Veja-se, por exemplo, um texto publicado no Boletim nº4 da Fondation Copernic pelo grupo de trabalho "instituição", intitulado "o exercício da cidadania e a democratização das instituições". Sobre o tema "uma herança a transformar", o texto apresenta a tradição da soberania popular originada na Revolução de 1789 seguindo, grosso modo, a argumentação neoliberal ⎼ porém em versão "inteligente" ⎼ desenvolvida por Marcel Gauchet em A Revolução e os Direitos Humanos (Gallimard, 1989). Esquematicamente, Marcel Gauchet argumenta que essa soberania não fez senão reproduzir a figura da soberania vinda da monarquia absoluta ⎼ daí a tendência ao despotismo presente na tradição dos direitos humanos e do cidadão formulados em 1789.

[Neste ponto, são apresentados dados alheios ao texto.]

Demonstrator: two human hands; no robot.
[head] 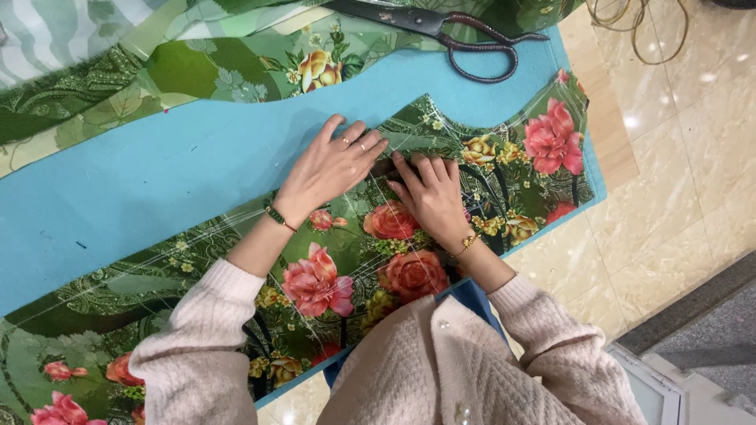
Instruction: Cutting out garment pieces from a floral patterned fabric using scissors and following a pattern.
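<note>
Our left hand point(331, 167) lies flat, fingers together, and our right hand point(429, 195) presses beside it with fingers slightly spread. Neither grips anything. Both rest on the green fabric printed with pink roses point(378, 260), at its upper cut edge. The fabric lies across the blue table cover point(157, 173) in front of us. Black scissors point(457, 35) sit well apart at the far edge, beside more green floral cloth point(220, 71).

No packages, labels, signs or screens in view anywhere on the work surface or the floor beside it.
</note>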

Pelo contrário, Étienne Balibar fez uma leitura interessante dessa tradição, na qual, evitando os discursos "republicanos" à francesa, ressalta seu caráter radical, a saber, a dialética moderna da "igualiberdade" ["l'égaliberté"] que ela traz, assim como o interesse que ela apresenta para a reflexão sobre as relações entre as lutas pela emancipação e a democracia. Trata-se, explica o autor, de pensar uma soberania igualitária, que seria "a única maneira de abandonar radicalmente toda a transcendência e inscrever a ordem política e social no elemento de imanência, de auto-constituição do povo". Isso abre uma série de contradições, dado que a sociedade civil e o Estado são estruturados por hierarquias, desigualdades e dependências. Mas é justamente essa dialética contraditória que confere interesse a essa problemática da soberania e da exigência, sempre reiterada, de "igualiberdade" que ela porta.

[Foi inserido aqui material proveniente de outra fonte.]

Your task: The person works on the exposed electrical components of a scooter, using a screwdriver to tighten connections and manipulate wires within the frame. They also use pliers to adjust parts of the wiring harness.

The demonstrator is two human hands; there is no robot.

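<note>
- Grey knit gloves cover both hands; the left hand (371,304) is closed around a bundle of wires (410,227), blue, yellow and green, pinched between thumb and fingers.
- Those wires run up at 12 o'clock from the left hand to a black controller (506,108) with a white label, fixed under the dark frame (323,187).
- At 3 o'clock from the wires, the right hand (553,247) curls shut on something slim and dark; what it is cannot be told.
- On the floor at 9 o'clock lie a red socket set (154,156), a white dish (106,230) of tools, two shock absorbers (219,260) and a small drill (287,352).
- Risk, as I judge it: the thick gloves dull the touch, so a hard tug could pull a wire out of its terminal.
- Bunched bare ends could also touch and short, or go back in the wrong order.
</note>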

Esses problemas conduzem naturalmente à questão do lugar que os direitos humanos devem ocupar, diante dos efeitos da mundialização, mas em relação com o desenvolvimento desta. Do pondo de vista da tradição programática passada da Liga, essa questão coloca um problema análogo àquele da democracia: o da referência a esses direitos como princípio universal de organização da sociedade moderna.


Publicado originalmente em Critique Communiste, nº 159-160, verão-outono de 2000.

[1] Trata-se de BENSAÏD, Daniel. Stratégie et parti. Paris: Éditions PEC-la Brèche, 1987. Uma nova edição, de 2016, conta com apresentação de Ugo Palheta e Julien Salingue (Paris: Les Praires Ordinaires, 2016). [N. do T.].